Do you remember your first bluebird? I don't recall mine. I can scan through my library of images and find the first photograph of an Eastern Bluebird I've ever taken, but even the experience of that particular day is somewhat masked with cobwebs of tangled memories. Such is the case the further back I go with any memory, or photograph. But sometimes a picture can help recall a moment, a time of day, and a place. In a greater sense of our existence, it's a simple privilege to be able to even have time to ponder this.
As I rode my bike down the trails of Pheasant Branch Conservancy on Saturday, it was difficult not to think about Tehran. Closer to home, I also couldn't help but think about the woman who died in a fiery train accident near Rockford. She was simply on her way somewhere, but in the wrong place at the wrong time.

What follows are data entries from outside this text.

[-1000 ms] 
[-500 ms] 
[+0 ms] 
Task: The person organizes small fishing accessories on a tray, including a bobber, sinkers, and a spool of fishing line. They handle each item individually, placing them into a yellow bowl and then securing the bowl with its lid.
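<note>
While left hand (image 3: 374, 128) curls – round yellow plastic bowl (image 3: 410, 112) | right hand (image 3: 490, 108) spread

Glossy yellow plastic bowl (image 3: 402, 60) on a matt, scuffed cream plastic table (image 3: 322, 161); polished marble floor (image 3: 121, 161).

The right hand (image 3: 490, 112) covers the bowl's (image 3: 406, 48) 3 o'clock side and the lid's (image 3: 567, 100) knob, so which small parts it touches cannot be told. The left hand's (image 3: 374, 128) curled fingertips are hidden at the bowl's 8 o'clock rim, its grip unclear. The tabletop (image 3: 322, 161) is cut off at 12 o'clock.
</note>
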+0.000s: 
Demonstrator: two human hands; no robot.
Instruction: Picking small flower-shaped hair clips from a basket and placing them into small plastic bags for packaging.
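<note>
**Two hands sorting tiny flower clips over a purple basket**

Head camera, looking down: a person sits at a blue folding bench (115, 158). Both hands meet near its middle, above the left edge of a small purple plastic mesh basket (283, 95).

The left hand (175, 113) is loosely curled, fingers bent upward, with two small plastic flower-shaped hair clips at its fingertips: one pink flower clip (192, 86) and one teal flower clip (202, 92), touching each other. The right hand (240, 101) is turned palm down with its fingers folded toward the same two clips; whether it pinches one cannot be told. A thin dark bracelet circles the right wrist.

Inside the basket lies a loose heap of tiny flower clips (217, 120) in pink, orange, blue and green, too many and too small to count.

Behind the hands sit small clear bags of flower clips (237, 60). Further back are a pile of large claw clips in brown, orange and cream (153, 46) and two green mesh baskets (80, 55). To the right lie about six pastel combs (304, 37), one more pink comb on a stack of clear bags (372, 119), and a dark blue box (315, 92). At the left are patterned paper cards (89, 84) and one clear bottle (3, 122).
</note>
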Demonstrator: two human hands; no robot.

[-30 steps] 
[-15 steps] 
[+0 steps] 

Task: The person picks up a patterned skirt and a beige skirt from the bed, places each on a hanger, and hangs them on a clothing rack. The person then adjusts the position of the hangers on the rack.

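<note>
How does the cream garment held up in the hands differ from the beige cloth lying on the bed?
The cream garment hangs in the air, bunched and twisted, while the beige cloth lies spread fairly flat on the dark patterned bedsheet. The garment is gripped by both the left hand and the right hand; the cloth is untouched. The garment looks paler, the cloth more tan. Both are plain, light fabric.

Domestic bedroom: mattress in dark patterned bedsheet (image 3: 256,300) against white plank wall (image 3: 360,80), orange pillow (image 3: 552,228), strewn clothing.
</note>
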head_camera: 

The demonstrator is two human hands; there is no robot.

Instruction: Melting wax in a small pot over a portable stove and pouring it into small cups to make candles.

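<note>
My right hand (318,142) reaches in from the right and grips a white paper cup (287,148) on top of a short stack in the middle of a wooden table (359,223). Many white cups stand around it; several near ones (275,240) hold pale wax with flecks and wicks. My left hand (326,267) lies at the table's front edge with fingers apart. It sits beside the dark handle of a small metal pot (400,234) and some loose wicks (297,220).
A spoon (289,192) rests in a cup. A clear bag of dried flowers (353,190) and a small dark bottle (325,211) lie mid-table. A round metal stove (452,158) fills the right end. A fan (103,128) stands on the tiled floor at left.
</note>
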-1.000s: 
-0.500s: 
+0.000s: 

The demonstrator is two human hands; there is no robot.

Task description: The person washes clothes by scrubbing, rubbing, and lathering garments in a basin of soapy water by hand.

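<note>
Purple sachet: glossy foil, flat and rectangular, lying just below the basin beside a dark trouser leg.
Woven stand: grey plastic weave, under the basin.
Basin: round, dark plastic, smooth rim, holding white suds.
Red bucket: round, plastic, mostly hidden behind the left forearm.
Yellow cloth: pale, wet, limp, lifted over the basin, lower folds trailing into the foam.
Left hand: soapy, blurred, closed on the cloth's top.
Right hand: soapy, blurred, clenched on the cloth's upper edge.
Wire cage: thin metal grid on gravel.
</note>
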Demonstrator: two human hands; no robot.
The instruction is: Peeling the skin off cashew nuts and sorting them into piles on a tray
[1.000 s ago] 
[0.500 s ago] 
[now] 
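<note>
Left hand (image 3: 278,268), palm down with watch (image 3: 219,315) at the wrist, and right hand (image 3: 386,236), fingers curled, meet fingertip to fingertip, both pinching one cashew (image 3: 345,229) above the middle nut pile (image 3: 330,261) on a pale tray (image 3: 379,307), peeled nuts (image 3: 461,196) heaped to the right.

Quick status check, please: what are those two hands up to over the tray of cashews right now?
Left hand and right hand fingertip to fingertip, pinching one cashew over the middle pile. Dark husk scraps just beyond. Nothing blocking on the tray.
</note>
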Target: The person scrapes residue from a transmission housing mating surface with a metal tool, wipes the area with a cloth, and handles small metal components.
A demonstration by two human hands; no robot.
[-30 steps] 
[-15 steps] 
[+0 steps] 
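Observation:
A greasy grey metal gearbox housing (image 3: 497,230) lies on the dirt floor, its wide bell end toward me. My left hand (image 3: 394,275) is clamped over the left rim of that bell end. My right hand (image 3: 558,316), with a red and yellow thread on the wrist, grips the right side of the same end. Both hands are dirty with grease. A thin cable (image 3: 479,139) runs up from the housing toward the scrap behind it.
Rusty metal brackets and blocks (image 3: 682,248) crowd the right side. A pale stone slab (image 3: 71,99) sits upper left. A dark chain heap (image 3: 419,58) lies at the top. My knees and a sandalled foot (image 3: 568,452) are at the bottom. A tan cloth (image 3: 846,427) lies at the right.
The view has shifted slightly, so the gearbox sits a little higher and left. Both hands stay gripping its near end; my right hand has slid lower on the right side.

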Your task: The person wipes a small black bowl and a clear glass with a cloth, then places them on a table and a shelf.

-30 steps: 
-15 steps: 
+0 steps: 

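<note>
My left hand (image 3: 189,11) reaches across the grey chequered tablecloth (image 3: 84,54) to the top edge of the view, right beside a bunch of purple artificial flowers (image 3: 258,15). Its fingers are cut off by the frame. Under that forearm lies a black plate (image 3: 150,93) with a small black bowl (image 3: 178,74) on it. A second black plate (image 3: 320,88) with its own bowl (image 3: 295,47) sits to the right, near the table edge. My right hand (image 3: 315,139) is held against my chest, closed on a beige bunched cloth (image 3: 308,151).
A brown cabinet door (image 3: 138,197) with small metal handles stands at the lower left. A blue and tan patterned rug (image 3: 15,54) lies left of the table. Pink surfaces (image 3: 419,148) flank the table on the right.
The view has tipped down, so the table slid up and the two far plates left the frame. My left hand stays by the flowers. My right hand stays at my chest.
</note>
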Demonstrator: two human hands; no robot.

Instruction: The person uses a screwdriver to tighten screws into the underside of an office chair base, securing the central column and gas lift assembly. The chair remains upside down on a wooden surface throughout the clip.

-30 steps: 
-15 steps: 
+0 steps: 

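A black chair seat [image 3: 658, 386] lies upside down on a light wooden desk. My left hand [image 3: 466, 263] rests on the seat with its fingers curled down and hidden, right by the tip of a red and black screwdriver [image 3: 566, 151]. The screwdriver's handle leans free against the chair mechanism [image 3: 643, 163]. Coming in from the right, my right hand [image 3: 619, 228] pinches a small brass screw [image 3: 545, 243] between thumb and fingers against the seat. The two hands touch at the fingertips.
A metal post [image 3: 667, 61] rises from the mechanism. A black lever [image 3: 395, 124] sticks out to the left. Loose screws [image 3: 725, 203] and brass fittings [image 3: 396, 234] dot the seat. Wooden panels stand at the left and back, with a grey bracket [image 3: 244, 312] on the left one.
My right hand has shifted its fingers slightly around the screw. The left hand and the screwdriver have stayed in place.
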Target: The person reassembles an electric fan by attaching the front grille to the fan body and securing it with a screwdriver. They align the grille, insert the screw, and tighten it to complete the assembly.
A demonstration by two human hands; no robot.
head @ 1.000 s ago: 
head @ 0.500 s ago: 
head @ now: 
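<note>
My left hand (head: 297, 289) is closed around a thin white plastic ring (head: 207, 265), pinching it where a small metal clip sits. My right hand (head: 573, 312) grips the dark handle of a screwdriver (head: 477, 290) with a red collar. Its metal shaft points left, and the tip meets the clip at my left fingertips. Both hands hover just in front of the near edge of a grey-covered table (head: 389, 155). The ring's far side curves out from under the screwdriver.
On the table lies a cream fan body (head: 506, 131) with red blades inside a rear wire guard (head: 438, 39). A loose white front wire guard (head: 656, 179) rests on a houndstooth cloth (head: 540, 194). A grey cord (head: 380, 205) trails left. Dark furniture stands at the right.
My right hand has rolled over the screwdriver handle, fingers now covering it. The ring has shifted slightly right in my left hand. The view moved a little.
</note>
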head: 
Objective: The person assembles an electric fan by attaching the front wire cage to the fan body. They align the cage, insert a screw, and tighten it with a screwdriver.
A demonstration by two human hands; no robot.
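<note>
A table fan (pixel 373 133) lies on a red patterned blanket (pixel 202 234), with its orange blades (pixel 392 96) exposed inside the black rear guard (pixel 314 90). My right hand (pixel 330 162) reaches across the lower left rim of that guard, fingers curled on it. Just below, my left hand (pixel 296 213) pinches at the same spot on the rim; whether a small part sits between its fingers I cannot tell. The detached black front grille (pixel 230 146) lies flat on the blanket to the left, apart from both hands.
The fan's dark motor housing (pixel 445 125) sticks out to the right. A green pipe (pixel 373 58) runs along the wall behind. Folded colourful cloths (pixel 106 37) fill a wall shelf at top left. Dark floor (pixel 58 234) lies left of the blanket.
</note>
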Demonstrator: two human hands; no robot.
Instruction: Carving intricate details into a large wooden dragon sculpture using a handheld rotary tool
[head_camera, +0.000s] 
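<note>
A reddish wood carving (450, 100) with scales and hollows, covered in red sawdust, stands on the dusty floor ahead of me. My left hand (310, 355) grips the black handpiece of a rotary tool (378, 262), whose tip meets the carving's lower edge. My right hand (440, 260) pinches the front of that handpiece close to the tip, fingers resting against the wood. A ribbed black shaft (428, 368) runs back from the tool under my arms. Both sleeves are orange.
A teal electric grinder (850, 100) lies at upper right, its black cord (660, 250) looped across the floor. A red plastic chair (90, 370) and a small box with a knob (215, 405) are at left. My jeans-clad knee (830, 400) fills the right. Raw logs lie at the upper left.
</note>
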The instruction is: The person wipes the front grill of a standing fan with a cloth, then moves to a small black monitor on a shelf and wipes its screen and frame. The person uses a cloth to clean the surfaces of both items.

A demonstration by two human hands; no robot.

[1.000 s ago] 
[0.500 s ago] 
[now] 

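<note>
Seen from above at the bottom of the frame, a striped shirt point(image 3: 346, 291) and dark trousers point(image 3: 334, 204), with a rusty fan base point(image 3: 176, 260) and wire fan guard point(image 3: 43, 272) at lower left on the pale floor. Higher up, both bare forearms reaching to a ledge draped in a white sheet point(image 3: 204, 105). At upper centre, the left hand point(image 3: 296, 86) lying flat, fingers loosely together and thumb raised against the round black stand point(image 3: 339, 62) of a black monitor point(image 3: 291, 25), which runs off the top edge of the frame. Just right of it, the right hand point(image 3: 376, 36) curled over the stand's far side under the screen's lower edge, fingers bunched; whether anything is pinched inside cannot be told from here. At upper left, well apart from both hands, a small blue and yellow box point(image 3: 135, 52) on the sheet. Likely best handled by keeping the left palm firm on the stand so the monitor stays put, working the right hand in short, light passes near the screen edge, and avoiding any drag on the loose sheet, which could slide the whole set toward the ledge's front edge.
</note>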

Large-flowered Beardtongue
We earn a multitude of experiences and memories during our short lives here on Earth. My diminutive slices of time, photographing a wildflower or admiring a bluebird, etc., may seem commonplace to some, but how lucky I am to be afforded such natural treasures during my life and the opportunity to write about them.
Summer has arrived...
The robin out my window is preparing for her second brood.
"We all travel the Milky Way together, trees and men; but it never occurred to me until this stormday, while swinging in the wind, that trees and travelers, in the ordinary sense. They make many journeys, not extensive ones, it is true; but our own little journeys, away and back again, are only little more than tree-wavings – many of them not so much."